### Feature Extractors
Extraction: Extracting features from “raw” data
+ TF-IDF
+ Word2Vec
+ CountVectorizer
+ FeatureHasher

##### Tf-IDF

In [1]:
import pyspark
from pyspark.sql import SparkSession

In [2]:
spark = SparkSession.builder.appName("Feature Extractor").getOrCreate()

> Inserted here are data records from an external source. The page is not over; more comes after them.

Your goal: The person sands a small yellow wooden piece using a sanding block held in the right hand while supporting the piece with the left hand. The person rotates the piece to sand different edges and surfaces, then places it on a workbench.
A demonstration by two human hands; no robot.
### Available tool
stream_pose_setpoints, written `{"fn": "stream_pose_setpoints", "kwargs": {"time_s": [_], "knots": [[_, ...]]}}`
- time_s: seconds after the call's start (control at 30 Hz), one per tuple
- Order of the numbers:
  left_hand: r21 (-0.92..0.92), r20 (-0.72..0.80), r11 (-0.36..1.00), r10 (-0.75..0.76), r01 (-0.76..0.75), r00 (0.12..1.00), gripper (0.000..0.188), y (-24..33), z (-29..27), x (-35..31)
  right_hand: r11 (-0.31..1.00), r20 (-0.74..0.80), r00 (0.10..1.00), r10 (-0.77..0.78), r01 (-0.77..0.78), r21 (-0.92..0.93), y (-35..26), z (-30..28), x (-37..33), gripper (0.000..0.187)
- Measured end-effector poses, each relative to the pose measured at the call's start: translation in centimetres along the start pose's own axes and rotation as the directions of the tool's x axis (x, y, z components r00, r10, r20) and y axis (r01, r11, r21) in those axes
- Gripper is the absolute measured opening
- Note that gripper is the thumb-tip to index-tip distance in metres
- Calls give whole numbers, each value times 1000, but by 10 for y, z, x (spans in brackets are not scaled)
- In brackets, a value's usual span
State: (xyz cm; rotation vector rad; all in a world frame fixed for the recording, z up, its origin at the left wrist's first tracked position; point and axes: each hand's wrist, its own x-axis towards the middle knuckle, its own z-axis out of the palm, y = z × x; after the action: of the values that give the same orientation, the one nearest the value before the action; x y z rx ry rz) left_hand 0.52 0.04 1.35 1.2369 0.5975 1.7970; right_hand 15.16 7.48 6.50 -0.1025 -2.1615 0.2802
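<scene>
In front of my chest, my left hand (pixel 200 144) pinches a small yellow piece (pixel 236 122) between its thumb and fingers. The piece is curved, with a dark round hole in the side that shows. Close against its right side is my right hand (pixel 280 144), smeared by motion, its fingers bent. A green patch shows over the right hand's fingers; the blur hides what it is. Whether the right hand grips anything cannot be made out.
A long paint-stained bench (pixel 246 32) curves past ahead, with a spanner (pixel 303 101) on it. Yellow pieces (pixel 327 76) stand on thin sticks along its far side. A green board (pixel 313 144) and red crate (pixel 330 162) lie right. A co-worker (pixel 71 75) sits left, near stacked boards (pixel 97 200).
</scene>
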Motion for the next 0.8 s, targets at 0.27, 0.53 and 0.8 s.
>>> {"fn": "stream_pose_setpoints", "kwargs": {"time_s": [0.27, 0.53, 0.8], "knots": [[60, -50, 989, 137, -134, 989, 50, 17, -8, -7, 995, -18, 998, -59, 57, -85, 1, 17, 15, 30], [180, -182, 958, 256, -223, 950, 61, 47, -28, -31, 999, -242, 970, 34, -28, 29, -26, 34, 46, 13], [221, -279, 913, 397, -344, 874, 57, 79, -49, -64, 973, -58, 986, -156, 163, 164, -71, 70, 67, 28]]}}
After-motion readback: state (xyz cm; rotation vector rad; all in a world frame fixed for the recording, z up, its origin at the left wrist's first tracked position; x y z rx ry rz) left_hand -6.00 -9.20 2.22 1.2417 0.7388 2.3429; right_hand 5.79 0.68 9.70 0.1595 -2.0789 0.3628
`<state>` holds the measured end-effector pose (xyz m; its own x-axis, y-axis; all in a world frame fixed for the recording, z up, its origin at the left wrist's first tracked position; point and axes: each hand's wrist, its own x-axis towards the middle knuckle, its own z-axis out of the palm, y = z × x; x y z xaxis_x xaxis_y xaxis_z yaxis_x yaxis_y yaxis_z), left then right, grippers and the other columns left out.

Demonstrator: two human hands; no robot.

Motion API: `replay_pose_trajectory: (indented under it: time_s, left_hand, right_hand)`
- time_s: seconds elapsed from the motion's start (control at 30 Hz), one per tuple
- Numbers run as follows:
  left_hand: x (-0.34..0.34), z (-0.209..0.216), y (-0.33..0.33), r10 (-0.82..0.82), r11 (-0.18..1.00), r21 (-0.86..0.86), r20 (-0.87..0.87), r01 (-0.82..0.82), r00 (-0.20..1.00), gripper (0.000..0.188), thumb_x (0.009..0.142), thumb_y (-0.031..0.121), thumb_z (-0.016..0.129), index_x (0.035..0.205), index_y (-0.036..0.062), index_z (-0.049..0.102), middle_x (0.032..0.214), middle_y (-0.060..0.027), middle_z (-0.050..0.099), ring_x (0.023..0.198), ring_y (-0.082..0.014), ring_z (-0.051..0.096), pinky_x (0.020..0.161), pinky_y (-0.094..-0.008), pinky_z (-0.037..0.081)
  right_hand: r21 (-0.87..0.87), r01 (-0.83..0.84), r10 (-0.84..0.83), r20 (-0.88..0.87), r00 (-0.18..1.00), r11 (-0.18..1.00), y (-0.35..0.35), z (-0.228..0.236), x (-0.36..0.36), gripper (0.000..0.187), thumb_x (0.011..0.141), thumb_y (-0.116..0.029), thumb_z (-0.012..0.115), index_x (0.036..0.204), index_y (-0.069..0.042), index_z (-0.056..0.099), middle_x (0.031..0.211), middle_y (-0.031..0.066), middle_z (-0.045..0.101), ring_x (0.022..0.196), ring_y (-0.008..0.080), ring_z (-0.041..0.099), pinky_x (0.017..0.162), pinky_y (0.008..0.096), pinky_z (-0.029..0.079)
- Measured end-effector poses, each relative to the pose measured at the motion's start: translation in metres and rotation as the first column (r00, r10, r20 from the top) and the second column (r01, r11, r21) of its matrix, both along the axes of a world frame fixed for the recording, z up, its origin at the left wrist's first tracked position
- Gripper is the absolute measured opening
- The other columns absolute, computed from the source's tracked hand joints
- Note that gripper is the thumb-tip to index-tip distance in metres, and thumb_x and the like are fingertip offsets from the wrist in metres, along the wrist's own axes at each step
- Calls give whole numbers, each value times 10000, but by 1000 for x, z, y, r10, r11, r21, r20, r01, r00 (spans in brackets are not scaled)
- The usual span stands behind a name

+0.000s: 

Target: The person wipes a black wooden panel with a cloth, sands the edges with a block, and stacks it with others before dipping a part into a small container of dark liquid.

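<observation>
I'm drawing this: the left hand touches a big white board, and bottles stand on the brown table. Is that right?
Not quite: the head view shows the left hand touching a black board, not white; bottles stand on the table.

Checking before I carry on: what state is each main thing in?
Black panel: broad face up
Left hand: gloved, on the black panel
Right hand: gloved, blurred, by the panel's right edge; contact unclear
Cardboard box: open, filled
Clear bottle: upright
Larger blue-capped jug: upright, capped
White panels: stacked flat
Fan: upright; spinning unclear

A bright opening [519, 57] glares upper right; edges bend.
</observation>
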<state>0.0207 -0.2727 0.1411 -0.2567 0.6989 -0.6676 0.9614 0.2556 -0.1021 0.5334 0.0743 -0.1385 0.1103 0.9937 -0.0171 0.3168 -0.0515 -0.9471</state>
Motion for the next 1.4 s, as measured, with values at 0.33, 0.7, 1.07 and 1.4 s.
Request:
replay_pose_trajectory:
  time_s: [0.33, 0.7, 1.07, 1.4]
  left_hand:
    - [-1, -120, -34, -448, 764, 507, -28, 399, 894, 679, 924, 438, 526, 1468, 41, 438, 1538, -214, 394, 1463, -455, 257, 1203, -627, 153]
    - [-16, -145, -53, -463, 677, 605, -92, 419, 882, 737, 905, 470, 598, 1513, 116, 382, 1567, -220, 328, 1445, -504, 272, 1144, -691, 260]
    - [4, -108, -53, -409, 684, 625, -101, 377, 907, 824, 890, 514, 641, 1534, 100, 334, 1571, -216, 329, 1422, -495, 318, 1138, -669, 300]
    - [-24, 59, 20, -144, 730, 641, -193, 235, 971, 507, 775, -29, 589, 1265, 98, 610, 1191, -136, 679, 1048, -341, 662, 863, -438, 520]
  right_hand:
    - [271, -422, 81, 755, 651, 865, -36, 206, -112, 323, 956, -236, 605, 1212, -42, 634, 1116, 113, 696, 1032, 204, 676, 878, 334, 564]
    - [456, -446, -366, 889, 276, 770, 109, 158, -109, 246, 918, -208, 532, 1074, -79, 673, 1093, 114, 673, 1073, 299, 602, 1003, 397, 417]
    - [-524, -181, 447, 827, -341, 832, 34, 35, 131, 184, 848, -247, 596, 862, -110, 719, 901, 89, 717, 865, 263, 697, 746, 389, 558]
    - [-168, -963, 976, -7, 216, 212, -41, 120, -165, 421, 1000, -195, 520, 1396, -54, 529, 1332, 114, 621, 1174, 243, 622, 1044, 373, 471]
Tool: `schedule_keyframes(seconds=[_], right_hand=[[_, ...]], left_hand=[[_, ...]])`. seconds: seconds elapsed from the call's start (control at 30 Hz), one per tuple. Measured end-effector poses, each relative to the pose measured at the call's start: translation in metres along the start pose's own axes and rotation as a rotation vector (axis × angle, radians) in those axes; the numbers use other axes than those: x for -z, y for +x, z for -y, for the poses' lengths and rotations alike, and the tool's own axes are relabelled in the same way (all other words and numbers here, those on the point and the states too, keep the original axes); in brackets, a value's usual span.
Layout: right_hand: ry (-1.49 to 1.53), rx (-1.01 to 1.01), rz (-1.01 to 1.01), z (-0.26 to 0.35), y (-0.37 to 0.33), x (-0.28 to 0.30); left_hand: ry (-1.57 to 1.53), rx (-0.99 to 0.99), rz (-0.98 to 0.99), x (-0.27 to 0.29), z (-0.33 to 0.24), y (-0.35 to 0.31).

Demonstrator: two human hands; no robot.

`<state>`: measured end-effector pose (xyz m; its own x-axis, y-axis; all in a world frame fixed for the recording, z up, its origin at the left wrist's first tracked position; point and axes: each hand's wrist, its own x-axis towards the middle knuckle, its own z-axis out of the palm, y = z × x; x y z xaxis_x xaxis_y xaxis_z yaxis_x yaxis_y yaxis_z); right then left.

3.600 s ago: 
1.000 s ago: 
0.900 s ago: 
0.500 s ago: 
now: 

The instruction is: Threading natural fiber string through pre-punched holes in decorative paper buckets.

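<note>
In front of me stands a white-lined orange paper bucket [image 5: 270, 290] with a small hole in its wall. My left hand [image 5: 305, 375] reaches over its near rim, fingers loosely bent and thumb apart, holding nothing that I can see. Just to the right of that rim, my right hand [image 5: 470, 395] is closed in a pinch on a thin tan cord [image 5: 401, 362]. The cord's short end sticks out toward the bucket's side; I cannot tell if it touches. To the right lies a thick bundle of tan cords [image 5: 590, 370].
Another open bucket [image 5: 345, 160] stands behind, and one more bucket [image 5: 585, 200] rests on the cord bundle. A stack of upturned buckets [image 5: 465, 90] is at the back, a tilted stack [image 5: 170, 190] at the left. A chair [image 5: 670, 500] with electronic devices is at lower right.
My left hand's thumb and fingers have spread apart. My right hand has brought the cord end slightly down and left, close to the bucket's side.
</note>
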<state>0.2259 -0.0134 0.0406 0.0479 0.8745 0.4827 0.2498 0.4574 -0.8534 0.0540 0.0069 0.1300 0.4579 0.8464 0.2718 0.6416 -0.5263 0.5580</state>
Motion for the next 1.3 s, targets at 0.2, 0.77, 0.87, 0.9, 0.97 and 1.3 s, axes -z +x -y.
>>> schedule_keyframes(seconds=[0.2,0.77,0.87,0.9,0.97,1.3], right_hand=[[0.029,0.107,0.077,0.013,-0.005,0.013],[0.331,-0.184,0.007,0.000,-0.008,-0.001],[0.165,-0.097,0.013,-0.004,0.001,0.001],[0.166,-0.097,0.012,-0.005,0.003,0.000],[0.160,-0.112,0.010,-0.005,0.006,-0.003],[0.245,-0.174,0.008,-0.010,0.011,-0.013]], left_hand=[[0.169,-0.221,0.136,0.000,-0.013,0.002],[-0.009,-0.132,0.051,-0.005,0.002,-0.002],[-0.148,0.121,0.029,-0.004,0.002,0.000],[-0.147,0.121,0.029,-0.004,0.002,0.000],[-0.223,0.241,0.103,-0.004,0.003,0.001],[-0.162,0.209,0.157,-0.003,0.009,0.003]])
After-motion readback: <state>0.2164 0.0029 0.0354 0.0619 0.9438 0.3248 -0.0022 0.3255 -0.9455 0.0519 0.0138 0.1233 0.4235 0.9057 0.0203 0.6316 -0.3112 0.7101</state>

22/03/30 20:28:56 WARN Utils: Your hostname, iamhimanshu0 resolves to a loopback address: 127.0.1.1; using 192.168.43.239 instead (on interface wlo1)
22/03/30 20:28:56 WARN Utils: Set SPARK_LOCAL_IP if you need to bind to another address
22/03/30 20:28:57 WARN NativeCodeLoader: Unable to load native-hadoop library for your platform... using builtin-java classes where applicable
Using Spark's default log4j profile: org/apache/spark/log4j-defaults.properties
Setting default log level to "WARN".
To adjust logging level use sc.setLogLevel(newLevel). For SparkR, use setLogLevel(newLevel).


In [3]:
from pyspark.ml.feature import HashingTF, IDF, Tokenizer

In [4]:
sentenceData = spark.createDataFrame([
    (0.0, "Hi I heard about Spark"),
    (0.0, "I wish Java could use case classes"),
    (1.0, "Logistic regression models are neat")
], ["label", "sentence"])

sentenceData.show()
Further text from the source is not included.